Dell E6400 Recovery

The Dell Latitude E6400 is an Intel-Centrino-2-powered laptop released in 2008 as a revamp of Dell's business line. It comes with the Windows Vista Business operating system and a 160GB, 7,200 rpm hard disk drive. If your Dell E6400 is having hard drive difficulties -- it doesn't recognize the hard drive, it's unable to read certain hard drive sectors or files keep becoming corrupted -- you can rectify this by using Vista's integrated tools to perform a full system recovery.

  1. Backup Files

    • The first step to performing a recovery of your laptop entails backing up your most essential files. To accomplish this, click the Windows orb and then click "Control Panel," "System and Maintenance," "Back Up and Restore Center" and "Back Up Files." From here, you can back up your documents, videos and music files files to another hard disk partition, a CD, a DVD or a network location.

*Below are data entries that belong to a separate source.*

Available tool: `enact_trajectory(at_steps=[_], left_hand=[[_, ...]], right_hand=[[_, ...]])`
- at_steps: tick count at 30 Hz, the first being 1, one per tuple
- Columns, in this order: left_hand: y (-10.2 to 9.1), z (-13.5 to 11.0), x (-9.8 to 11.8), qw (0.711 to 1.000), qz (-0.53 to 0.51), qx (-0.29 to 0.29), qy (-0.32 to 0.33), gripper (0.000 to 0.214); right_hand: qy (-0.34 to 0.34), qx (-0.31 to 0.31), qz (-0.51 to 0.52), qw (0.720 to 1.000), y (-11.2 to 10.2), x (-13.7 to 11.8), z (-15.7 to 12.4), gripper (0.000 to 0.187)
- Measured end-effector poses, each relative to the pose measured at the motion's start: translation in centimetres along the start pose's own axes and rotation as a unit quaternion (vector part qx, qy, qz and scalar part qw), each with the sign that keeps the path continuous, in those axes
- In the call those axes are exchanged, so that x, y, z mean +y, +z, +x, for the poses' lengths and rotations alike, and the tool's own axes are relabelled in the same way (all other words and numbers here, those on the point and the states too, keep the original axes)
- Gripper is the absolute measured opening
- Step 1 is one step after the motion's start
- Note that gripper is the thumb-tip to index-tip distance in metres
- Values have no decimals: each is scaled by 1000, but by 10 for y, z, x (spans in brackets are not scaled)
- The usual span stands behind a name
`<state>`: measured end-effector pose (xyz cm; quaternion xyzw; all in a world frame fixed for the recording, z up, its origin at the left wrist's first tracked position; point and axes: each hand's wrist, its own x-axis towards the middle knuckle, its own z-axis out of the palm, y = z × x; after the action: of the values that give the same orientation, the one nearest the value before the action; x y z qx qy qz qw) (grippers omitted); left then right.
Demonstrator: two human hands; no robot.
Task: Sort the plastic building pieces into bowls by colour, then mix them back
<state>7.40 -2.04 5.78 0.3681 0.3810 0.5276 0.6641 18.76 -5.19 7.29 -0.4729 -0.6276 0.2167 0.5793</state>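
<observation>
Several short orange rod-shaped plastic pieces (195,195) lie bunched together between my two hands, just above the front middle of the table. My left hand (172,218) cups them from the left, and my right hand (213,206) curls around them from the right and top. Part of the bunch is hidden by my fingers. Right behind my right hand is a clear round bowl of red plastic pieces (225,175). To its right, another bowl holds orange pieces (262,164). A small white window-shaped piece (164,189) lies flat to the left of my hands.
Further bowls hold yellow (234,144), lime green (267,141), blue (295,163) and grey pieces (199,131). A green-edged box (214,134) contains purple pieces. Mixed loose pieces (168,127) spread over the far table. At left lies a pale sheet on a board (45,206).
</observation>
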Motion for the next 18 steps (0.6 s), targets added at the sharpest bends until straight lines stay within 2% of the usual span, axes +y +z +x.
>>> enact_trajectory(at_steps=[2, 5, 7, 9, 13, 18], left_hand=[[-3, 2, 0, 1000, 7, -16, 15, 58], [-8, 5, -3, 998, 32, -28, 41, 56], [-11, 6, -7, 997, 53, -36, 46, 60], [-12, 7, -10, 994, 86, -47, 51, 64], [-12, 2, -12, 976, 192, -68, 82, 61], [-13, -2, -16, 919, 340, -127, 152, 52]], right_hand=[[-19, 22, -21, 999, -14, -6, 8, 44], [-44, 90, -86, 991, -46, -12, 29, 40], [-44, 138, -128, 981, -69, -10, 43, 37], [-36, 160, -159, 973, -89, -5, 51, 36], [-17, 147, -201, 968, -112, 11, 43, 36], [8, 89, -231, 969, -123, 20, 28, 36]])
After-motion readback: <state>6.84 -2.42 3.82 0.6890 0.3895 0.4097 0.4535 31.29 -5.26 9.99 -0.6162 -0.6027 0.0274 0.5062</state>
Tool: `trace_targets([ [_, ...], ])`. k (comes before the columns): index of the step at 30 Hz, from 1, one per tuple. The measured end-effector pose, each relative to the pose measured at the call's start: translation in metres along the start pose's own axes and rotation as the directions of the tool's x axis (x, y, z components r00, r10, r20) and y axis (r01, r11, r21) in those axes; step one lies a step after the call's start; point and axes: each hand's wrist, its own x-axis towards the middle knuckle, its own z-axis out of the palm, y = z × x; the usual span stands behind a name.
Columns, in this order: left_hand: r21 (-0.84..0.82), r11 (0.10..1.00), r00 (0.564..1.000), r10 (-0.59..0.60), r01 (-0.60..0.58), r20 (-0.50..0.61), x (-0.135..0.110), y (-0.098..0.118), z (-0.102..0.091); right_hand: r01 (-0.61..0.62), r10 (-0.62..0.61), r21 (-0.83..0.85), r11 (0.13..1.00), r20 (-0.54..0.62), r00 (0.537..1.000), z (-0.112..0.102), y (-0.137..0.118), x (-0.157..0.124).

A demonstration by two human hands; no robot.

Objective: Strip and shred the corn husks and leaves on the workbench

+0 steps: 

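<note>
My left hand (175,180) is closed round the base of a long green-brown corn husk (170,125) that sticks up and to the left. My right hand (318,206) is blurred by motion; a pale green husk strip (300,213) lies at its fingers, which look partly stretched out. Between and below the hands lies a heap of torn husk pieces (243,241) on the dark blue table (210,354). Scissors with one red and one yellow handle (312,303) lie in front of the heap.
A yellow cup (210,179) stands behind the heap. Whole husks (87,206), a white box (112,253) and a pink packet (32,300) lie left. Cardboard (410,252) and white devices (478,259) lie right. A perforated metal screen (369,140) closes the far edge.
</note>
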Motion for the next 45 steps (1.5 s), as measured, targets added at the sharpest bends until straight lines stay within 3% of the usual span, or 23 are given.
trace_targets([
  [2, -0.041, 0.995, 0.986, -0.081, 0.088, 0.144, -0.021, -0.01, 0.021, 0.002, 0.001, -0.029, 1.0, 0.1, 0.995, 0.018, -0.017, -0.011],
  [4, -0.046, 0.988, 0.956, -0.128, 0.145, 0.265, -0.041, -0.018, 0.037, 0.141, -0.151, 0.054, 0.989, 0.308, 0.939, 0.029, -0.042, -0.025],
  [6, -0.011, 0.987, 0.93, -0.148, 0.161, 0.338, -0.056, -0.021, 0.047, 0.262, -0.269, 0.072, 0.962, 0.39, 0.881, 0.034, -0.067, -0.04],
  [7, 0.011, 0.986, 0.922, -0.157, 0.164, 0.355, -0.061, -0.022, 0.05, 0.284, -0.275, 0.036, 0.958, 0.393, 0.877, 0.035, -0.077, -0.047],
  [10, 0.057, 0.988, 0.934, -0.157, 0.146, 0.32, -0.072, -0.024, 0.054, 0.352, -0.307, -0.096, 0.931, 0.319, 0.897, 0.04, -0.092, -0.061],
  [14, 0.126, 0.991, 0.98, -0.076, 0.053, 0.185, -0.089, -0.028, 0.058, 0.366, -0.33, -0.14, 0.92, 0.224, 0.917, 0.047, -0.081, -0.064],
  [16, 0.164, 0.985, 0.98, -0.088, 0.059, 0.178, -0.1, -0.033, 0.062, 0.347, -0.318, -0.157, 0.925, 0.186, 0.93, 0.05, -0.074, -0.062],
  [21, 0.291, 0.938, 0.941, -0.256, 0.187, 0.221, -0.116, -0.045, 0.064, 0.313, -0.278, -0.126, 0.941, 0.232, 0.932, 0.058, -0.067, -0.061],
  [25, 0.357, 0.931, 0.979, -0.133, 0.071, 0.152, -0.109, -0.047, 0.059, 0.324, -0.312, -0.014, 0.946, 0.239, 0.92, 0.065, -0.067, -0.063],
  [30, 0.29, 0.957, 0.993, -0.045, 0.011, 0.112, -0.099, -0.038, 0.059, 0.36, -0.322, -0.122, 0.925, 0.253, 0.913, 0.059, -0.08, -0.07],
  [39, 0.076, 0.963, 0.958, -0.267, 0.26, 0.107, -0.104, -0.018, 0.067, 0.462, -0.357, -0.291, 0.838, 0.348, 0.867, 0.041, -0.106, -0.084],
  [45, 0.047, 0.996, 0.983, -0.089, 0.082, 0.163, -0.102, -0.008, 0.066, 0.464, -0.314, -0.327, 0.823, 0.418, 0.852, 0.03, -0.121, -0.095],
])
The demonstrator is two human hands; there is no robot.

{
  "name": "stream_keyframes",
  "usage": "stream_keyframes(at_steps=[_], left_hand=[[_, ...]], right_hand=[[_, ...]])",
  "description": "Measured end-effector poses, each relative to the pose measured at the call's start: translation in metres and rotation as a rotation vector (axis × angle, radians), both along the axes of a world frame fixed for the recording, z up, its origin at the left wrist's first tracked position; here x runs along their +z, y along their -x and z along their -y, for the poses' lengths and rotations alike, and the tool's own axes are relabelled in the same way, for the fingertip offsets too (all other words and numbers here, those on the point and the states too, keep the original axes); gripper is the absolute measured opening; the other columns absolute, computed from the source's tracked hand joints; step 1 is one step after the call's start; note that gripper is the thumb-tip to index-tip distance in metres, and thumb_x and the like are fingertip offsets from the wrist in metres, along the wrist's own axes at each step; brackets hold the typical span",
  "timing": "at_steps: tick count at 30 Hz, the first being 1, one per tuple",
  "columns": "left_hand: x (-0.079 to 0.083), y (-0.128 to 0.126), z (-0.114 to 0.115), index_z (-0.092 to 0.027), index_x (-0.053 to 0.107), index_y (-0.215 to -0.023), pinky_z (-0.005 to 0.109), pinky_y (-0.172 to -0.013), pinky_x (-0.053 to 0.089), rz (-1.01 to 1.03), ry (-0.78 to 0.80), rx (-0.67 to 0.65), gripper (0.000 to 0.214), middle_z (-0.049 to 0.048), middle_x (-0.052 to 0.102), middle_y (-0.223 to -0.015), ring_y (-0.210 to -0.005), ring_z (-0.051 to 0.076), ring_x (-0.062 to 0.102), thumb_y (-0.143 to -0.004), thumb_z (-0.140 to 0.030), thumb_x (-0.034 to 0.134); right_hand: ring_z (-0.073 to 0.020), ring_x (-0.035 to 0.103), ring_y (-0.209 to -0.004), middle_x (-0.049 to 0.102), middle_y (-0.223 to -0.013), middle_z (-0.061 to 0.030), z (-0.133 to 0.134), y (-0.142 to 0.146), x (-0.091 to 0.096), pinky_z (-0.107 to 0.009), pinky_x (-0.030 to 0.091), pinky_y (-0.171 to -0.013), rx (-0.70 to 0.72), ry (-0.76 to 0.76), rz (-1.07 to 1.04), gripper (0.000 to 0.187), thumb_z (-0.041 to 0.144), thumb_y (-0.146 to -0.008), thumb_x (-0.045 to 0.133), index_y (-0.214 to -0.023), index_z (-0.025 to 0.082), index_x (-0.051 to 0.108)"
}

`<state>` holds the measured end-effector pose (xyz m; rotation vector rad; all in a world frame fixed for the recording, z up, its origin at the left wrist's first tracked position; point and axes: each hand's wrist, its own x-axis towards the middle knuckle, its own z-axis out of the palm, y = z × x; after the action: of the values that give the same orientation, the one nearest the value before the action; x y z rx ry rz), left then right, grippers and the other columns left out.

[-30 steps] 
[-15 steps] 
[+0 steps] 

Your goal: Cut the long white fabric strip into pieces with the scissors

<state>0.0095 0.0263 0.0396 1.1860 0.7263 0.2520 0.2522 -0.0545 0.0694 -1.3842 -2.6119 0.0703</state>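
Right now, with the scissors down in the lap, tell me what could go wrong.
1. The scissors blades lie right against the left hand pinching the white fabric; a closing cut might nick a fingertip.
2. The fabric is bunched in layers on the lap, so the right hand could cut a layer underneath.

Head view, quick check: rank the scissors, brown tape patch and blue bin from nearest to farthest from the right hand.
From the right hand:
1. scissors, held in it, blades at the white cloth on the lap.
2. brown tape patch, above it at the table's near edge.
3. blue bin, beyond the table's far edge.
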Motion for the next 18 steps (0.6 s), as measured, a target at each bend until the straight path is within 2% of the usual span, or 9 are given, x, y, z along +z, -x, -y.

    Remove Non-Critical Peripherals

    • The next thing you need to do is remove extraneous devices like scanners, printers, modems, PDAs, USB flash drives, external hard drives and external CD/DVD players. This is necessary because the recovery process will delete all files, including the drivers for the peripheral devices. And, if during the recovery the operating system encounters one of these unrecognized devices, the recovery process will fail.

    Restore Factory State

    • Restoring your computer to its factory state is where the actual recovery occurs. During this process, your laptop will delete all existing data and replace it with a fresh copy of the operating system. To begin this process, restart your computer and press "F8" to access the Advanced Boot Options menu. From here, select the "Repair Your Computer" option. Press "Enter," specify a language, supply your administrative credentials and click "Dell Factory Image Restore."

    Restore Files

    • Finally, you must restore all your files. Again, access "System and Maintenance" and click "Back Up and Restore Center" from the Control Panel. This time around, however, click the "Advanced Restore" option. From here, you can specify where your files are located -- another partition, a network drive -- and then restore all your files and folders to their original positions. Depending on how many files you backed up, the process may take more than an hour.